Professor Melillo feels that this holds true even though the Trump camp did not create the images. “We have to remember that former President Trump was interested in having military parades,” she says. “There were actual news reports that were put out about that. So you then have the audience [Trump supporters] taking that and repurposing it, and generating cultural images, that are then being used to spread through social media, to continue to project this image that the strongman wants. … I don’t think it’s just the base doing this, I think this is something Donald Trump wanted very much to do, and there was real resistance to it. He loved the idea of the military parade because this is something that Russia does, this is something that North Korea does, and he identified with that, and his base identified with him, and therefore identified with that part of the image that he wanted to project.”

In this telling, the sycophantic imagery serves an explicitly symbiotic purpose: Mr. Trump clearly wishes himself an authoritarian in the style of a military dictator, and his most ardent supporters, picking up on the impulse, reflect it back at him in visual form. This is a distressingly plausible explanation: after all, Trump diehards took to “Lock her up” chants against Hillary Clinton in 2016 with little prompting; and in 2020, they reused the chant, adding “Lock him up,” to refer not only to Joe Biden and his private-citizen son but also Governor Gretchen Whitmer of Michigan , whose greatest crime seems to have been publicly disagreeing with the President about the necessity of lockdowns. 

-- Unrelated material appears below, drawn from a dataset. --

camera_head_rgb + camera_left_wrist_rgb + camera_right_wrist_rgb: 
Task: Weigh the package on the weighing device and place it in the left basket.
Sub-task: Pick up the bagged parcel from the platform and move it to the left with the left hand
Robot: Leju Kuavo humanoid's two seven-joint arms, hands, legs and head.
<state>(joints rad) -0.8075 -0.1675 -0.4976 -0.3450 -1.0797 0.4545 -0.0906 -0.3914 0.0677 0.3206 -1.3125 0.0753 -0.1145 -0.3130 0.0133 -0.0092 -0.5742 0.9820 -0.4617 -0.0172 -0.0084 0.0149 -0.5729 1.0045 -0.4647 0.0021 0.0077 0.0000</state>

This portends potentially dire consequences for the future of American politics. Even if former President Trump is convicted in his Senate trial and barred from pursuing future federal office, and even if he lives out the rest of his post-presidency in quiet seclusion, the vocal segment of the population which showed itself prone to being radicalized by an apparent strongman will not go away. The over-the-top images are hilarious in their excessiveness, and they bear no resemblance whatsoever to the man they mythologized; but unfortunately, they may say even more about the people who design and share them.